* [Required work] Only one span is wanted from the lines below: from the one with "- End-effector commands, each" up to and including the one with "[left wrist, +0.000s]". Copy it exactly, without images.

BEGIN Stored data

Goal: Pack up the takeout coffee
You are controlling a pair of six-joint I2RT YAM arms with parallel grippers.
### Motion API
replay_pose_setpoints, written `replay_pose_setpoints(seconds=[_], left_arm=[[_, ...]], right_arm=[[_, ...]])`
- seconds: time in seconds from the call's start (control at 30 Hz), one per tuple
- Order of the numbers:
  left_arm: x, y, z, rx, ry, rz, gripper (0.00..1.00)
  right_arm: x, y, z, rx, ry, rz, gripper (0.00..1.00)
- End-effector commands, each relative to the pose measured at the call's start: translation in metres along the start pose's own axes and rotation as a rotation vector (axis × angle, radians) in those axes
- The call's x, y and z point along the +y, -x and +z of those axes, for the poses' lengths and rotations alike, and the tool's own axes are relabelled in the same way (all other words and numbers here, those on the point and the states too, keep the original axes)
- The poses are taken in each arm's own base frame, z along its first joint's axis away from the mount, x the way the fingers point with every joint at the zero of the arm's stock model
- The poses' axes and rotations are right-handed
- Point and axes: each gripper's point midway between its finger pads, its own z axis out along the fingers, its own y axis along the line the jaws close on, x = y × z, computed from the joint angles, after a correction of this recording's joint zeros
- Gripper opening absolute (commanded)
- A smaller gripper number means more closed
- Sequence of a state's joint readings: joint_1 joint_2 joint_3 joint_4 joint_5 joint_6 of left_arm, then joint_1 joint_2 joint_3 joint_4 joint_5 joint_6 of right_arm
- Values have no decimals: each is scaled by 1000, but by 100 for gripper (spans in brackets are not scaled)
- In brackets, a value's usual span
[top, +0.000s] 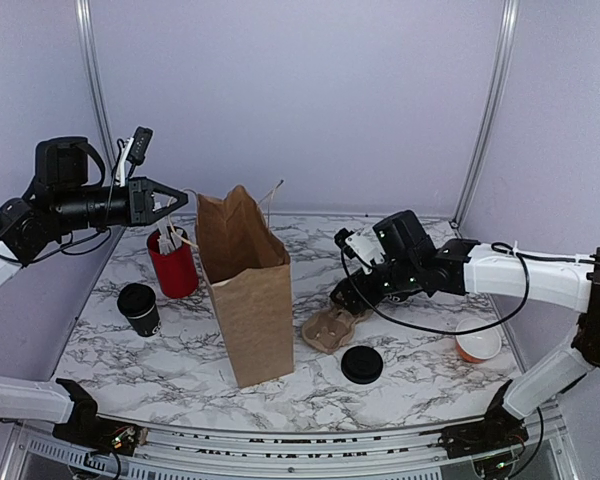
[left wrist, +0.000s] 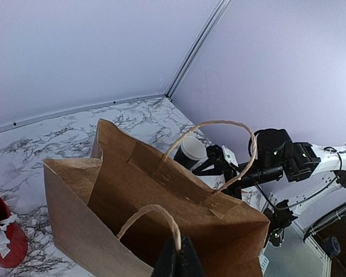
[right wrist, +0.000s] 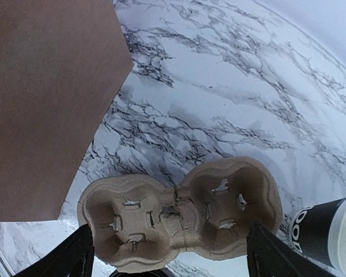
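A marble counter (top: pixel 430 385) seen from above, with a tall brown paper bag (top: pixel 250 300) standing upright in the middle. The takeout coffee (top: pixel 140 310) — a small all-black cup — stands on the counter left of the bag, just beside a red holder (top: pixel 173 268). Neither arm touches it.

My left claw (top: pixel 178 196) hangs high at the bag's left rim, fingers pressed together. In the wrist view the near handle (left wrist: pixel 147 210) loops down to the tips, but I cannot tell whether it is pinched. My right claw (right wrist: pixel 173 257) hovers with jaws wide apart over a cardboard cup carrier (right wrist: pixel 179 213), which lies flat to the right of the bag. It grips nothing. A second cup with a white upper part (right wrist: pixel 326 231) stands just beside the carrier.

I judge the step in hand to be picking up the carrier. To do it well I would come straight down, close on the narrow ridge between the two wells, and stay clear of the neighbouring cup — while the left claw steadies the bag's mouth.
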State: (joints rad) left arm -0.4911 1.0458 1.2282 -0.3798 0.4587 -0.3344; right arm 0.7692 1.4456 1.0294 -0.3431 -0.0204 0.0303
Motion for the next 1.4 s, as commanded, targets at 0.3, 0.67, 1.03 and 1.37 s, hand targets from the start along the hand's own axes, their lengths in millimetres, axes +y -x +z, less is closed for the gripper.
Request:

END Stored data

* [Response to this task]
- End-effector commands, each relative to the pose measured at the call's start: translation in metres along the start pose's own axes and rotation as a rotation vector (axis × angle, radians) in those axes
- The call's x, y and z point along the +y, -x and +z of those axes, for the poses' lengths and rotations alike, and the tool's own axes are relabelled in the same way (all other words and numbers here, those on the point and the states too, keep the original axes)
- The poses are taken in each arm's own base frame, z along its first joint's axis away from the mount, x the way the fingers point with every joint at the zero of the arm's stock model
- The poses' axes and rotations are right-handed
- Point and axes: each gripper's point midway between its finger pads, its own z axis out along the fingers, its own y axis along the line the jaws close on, x = y × z, computed from the joint angles, after a correction of this recording's joint zeros
- Gripper opening absolute (commanded)
- A smaller gripper number means more closed
- Sequence of a state's joint readings: joint_1 joint_2 joint_3 joint_4 joint_5 joint_6 of left_arm, then joint_1 joint_2 joint_3 joint_4 joint_5 joint_6 of right_arm
- Values have no decimals: each is scaled by 1000, but by 100 for gripper (spans in brackets are not scaled)
- In brackets, a value's usual span
[top, +0.000s] 
[left wrist, +0.000s] 

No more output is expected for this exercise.